▸ Assignment: Every line from the beginning of the data through the line containing "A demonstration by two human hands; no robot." should be reproduced exactly, and no further lines should be output.

___ Collected material ___

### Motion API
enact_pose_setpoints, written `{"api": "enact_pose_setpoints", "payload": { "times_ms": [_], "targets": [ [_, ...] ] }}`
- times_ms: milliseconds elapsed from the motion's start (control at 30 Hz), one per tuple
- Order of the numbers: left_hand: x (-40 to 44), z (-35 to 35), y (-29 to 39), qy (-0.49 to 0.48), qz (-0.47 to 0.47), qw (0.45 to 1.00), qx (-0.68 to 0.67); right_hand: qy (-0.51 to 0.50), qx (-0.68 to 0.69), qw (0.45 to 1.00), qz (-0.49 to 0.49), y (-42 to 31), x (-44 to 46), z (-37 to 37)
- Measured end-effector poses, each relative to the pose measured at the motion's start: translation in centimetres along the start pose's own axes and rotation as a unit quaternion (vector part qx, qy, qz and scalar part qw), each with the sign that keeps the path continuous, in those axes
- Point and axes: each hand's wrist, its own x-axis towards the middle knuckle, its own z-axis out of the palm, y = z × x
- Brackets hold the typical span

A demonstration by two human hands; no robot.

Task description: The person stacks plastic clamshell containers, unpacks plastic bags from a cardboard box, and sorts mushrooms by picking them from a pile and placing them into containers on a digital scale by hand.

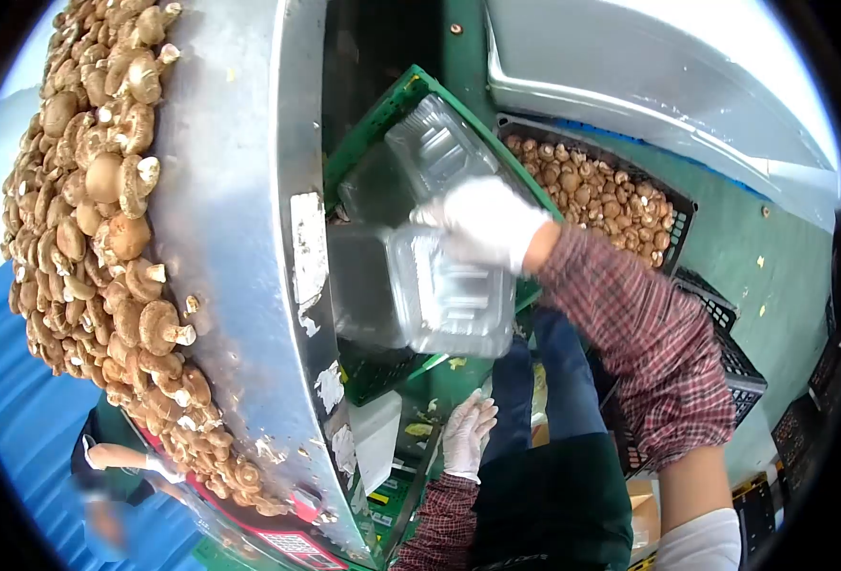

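While a long steel worktop (220, 190) runs down our left, its far side is piled with a huge heap of brown mushrooms (87, 228), stems poking out every which way. Across it, low in the view, another person (120, 457) has gloved hands at the heap's edge.

Right beside the worktop we've got a green crate (349, 157) sitting tilted to our view, and beyond it on the floor a black crate (689, 214) full of more mushrooms. Inside the green one there's a stack of clear packs (444, 147).

Now the main bit: an open clear container (454, 309), lid folded out beside it, is over the near end of the green crate. Our gloved right hand (487, 224) looks clamped on its upper edge, though blur hides the fingertips. We can't spot any mushrooms in it, so we'd guess the step in hand is getting a pack out, with filling not yet begun.

Our left hand (468, 433) hangs lower down, fingers loosely spread, holding nothing. We reckon the next move calls for a light, steady grip, since thin plastic flexes, plus that free hand steadying the flappy lid.
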Motion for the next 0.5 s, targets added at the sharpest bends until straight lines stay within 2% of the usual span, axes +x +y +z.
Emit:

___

▸ Your response:
### Motion API
enact_pose_setpoints, written `{"api": "enact_pose_setpoints", "payload": { "times_ms": [_], "targets": [ [_, ...] ] }}`
- times_ms: milliseconds elapsed from the motion's start (control at 30 Hz), one per tuple
- Order of the numbers: left_hand: x (-40 to 44), z (-35 to 35), y (-29 to 39), qy (-0.49 to 0.48), qz (-0.47 to 0.47), qw (0.45 to 1.00), qx (-0.68 to 0.67); right_hand: qy (-0.51 to 0.50), qx (-0.68 to 0.69), qw (0.45 to 1.00), qz (-0.49 to 0.49), y (-42 to 31), x (-44 to 46), z (-37 to 37)
- Measured end-effector poses, each relative to the pose measured at the motion's start: translation in centimetres along the start pose's own axes and rotation as a unit quaternion (vector part qx, qy, qz and scalar part qw), each with the sign that keeps the path continuous, in those axes
- Point and axes: each hand's wrist, its own x-axis towards the middle knuckle, its own z-axis out of the palm, y = z × x
- Brackets hold the typical span

A demonstration by two human hands; no robot.

No further work remains on this exercise.